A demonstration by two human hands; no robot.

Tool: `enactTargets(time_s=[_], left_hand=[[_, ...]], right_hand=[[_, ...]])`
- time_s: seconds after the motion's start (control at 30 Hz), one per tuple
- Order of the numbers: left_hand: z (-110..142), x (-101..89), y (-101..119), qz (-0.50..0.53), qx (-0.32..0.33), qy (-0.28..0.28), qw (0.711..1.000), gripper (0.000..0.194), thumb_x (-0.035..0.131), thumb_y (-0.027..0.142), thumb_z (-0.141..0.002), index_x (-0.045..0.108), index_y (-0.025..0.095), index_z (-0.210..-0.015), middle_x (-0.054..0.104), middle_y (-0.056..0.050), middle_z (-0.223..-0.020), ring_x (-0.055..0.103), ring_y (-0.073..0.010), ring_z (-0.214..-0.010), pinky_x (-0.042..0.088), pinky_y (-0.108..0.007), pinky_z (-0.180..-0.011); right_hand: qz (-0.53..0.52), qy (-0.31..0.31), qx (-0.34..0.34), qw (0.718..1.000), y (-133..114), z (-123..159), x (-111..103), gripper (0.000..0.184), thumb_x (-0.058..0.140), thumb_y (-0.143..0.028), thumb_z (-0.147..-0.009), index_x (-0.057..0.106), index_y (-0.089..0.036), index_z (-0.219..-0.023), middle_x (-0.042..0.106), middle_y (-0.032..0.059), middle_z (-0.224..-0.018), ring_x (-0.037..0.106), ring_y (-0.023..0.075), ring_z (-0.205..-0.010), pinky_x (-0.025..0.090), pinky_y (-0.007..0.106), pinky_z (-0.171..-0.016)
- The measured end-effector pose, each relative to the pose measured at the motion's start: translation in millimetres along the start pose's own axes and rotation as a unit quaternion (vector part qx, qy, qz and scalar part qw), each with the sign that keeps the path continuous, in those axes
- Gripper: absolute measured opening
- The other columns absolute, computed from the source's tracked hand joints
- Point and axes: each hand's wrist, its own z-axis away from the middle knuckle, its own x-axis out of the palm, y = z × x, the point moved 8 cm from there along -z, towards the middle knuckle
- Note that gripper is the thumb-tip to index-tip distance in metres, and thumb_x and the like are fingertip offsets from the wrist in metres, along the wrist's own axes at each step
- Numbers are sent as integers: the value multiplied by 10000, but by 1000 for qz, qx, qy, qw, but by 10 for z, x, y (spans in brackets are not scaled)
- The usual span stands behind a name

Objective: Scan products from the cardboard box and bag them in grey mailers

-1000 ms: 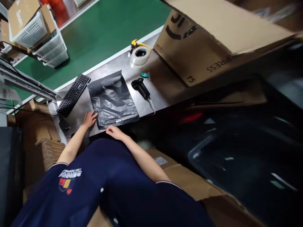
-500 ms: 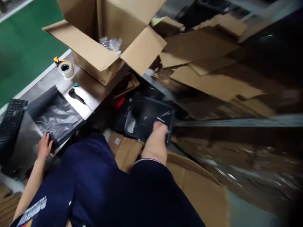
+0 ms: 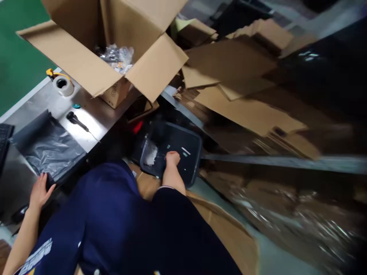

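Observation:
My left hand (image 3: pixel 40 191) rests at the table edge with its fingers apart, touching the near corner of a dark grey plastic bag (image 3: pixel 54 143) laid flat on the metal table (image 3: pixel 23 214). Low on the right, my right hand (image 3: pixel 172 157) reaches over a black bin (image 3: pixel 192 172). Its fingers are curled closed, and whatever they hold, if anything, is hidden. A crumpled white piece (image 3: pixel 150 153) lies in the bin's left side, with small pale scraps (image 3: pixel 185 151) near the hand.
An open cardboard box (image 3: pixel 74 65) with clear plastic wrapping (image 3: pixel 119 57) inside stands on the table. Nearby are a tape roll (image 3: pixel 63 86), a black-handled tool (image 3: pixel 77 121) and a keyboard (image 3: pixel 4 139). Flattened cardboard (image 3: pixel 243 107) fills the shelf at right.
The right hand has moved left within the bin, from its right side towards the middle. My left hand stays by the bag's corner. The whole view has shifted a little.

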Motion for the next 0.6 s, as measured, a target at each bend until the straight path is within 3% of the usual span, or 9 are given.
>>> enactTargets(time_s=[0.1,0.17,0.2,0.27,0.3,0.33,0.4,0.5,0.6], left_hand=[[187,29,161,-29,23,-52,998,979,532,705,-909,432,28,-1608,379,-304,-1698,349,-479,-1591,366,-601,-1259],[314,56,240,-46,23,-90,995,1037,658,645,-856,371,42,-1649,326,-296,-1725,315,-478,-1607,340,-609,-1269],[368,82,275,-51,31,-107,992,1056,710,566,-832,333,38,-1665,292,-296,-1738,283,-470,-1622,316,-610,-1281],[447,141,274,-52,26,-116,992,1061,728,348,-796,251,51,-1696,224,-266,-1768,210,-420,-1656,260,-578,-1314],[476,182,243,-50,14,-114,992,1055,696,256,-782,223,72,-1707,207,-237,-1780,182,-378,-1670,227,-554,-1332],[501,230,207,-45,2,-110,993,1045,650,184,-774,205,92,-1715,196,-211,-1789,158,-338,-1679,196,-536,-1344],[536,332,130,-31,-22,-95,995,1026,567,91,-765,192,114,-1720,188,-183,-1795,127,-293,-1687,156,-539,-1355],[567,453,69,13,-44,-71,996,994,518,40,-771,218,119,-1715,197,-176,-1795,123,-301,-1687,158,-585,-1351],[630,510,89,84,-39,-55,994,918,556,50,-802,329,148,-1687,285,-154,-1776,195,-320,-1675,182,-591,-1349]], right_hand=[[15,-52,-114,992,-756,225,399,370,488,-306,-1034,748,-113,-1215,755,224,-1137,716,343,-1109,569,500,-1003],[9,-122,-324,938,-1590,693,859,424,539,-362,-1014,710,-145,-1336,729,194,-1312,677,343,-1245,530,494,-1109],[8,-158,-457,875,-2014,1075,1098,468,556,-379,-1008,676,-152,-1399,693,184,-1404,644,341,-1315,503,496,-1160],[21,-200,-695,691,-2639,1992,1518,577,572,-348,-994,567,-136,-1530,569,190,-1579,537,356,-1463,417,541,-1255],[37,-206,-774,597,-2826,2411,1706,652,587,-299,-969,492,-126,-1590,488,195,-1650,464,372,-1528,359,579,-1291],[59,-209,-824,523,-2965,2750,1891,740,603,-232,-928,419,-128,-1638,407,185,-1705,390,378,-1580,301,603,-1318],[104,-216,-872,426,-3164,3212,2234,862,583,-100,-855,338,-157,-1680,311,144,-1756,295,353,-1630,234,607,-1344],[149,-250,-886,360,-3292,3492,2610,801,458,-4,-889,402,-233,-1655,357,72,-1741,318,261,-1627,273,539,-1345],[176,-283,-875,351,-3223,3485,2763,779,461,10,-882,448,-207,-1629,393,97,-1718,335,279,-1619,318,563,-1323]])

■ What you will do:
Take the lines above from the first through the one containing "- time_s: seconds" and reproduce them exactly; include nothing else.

■ Exercise answer:
A demonstration by two human hands; no robot.

Tool: `enactTargets(time_s=[_], left_hand=[[_, ...]], right_hand=[[_, ...]])`
- time_s: seconds after the motion's start (control at 30 Hz), one per tuple

The answer requires no further additions.